* [What you are asked to do]
Using the material below, copy every line where "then" appears.

* [Excerpted records]
++++++++++++++++++++
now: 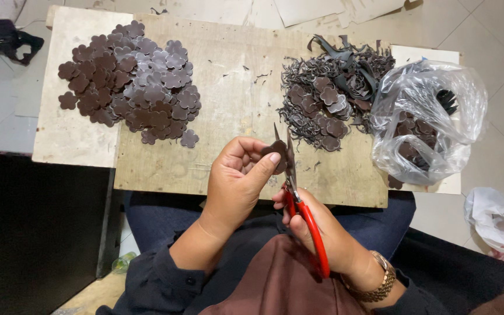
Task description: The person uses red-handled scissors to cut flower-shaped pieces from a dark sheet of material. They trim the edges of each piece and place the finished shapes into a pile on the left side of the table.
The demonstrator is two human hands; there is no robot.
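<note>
My left hand (237, 178) pinches a small dark brown flower-shaped leather piece (278, 153) between thumb and fingers. My right hand (316, 224) grips red-handled scissors (304, 216), whose blades point up and meet the piece. Both hands hover over the near edge of a wooden board (234, 87) resting on my lap. A heap of trimmed brown flower pieces (132, 81) lies on the board's left. On the right sits a pile of untrimmed pieces mixed with thin curly offcuts (328, 99).
A clear plastic bag (427, 122) with more brown pieces lies at the board's right end. A crumpled white bag (494, 216) sits on the tiled floor at right. A dark object (7, 38) lies at far left.
</note>
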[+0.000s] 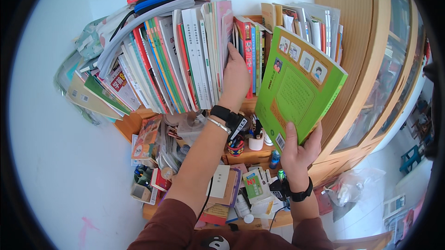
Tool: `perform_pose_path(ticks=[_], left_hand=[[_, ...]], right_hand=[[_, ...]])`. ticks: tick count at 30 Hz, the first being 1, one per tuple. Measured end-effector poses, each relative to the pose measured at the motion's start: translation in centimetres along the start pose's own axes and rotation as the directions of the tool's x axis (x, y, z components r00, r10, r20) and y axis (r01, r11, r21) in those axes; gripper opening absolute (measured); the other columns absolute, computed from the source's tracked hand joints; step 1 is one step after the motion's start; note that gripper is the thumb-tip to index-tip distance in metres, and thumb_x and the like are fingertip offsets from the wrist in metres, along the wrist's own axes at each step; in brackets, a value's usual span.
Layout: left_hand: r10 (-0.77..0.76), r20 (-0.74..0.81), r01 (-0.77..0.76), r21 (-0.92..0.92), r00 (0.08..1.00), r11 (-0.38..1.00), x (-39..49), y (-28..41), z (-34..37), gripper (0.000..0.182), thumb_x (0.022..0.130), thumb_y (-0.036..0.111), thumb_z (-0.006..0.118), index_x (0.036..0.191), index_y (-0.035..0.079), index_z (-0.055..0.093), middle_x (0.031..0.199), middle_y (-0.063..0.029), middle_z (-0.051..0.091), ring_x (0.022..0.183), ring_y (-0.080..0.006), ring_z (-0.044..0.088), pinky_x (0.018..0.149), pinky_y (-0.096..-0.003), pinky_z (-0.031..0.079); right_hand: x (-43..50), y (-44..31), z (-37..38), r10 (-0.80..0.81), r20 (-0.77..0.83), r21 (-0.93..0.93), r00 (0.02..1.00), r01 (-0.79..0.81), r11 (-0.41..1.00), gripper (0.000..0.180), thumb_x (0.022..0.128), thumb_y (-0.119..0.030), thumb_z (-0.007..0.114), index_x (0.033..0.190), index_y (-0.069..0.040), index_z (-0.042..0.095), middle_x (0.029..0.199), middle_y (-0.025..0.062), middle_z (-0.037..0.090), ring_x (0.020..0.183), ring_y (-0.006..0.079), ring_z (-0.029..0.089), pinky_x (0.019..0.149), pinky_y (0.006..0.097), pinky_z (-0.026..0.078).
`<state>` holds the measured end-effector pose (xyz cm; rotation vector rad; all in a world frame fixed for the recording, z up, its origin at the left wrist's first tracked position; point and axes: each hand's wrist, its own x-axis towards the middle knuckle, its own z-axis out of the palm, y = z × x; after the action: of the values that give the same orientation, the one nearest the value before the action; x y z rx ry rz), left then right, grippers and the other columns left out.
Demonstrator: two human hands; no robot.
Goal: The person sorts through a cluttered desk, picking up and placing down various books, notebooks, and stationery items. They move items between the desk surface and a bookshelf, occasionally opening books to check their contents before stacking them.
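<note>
In my right hand (300, 147) is a green paperback book (295, 90), gripped by its lower end with the thumb across the cover. The book is tilted, its barcode near my thumb and small pictures on a tan band at the top. My left hand (237, 76) reaches up to the shelf, its fingers against a pink book (227, 24) at the right end of a packed upright row. Some of its fingers are hidden, so its grip is unclear. A thick red book (248, 58) stands just right of that hand.
More upright books and papers (326, 31) stand behind the green book. A blue and black pouch (158, 1) lies atop the left row. Pen cups (256, 143) stand below; books and papers (255, 184) clutter the desk. A wooden cabinet (347, 13) rises at right.
</note>
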<state>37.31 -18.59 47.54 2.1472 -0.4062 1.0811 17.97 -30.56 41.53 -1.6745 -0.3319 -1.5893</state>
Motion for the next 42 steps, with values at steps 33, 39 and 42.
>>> perform_pose_path(ticks=[33,39,42], left_hand=[[0.098,0.010,-0.098,0.044,0.995,0.994,-10.6,0.2,-12.7,0.032,0.087,0.006,0.057,0.117,-0.006,0.054,0.065,-0.0225,0.062,0.059,-0.0405,0.064,0.054,-0.0491,0.051],[0.044,0.023,-0.043,-0.030,0.999,0.999,-13.0,-1.4,-16.1,0.026,0.087,0.005,0.059,0.112,-0.002,0.056,0.058,-0.0174,0.057,0.053,-0.0365,0.061,0.050,-0.0428,0.048],[-0.023,-0.036,0.017,-0.172,0.999,0.985,-14.6,-2.0,-17.6,0.023,0.090,0.005,0.060,0.111,-0.003,0.057,0.062,-0.0157,0.060,0.052,-0.0266,0.065,0.050,-0.0356,0.049]], right_hand=[[7.3,0.5,13.8,-0.082,0.209,-0.209,0.975,0.126,0.970,0.044,0.085,-0.006,0.062,0.127,0.006,0.054,0.099,0.0231,0.065,0.087,0.0382,0.065,0.074,0.0453,0.052],[7.5,2.8,17.1,-0.209,0.111,-0.245,0.972,0.231,0.942,0.039,0.084,-0.005,0.059,0.121,0.007,0.055,0.100,0.0200,0.062,0.090,0.0360,0.062,0.073,0.0425,0.052],[4.7,5.0,18.1,-0.245,0.187,-0.346,0.951,0.297,0.890,0.049,0.087,-0.011,0.063,0.132,0.004,0.051,0.118,0.0178,0.056,0.109,0.0345,0.052,0.094,0.0459,0.042]])
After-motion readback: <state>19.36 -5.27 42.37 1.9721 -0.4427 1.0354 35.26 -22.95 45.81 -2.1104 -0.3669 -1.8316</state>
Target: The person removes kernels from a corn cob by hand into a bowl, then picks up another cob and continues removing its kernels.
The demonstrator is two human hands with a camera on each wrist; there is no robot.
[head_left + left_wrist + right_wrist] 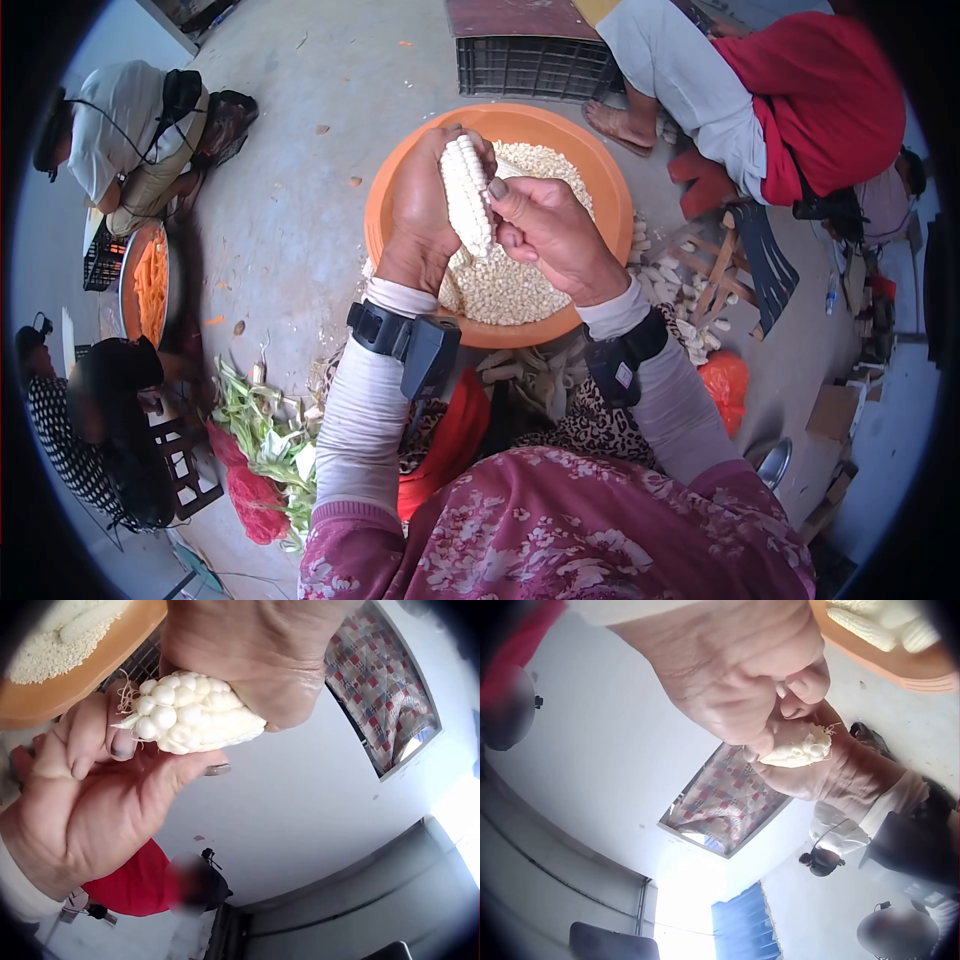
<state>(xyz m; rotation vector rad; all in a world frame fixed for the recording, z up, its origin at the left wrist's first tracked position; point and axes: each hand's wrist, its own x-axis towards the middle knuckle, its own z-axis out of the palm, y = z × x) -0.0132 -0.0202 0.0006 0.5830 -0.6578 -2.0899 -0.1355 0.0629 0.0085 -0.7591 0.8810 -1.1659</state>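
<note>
Over the basin, my left hand [415,205] grips an ear of white corn [466,195], its fingers wrapped behind it. My right hand [570,240] pinches the same ear from the other side, thumb pressed along the rows of kernels. Plump kernels and a few silk threads show at the ear's end [161,712] in the left wrist view. Below both hands, an orange basin [380,205] holds loose white kernels [515,295]. More ears [862,628] lie in the basin in the right wrist view.
Bare cobs [665,275] lie on the floor right of the basin, by a low wooden stool [722,270]. Green husks [270,430] and a red mesh bag [250,495] are at left. A black crate [535,70] stands beyond. Other people sit on both sides.
</note>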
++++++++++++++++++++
* [Expected output]
`<state>` holds the measured end-effector pose (xyz cm; rotation vector rad; all in a world frame fixed for the recording, z up, its origin at the left wrist's first tracked position; point and axes: each hand's wrist, its own x-axis towards the middle knuckle, its own z-axis out of the palm, y = z × x; after the action: of the values that give the same orientation, the one nearest the value before the action; x y z rx ry rz), left then right, grippers and the other columns left out.
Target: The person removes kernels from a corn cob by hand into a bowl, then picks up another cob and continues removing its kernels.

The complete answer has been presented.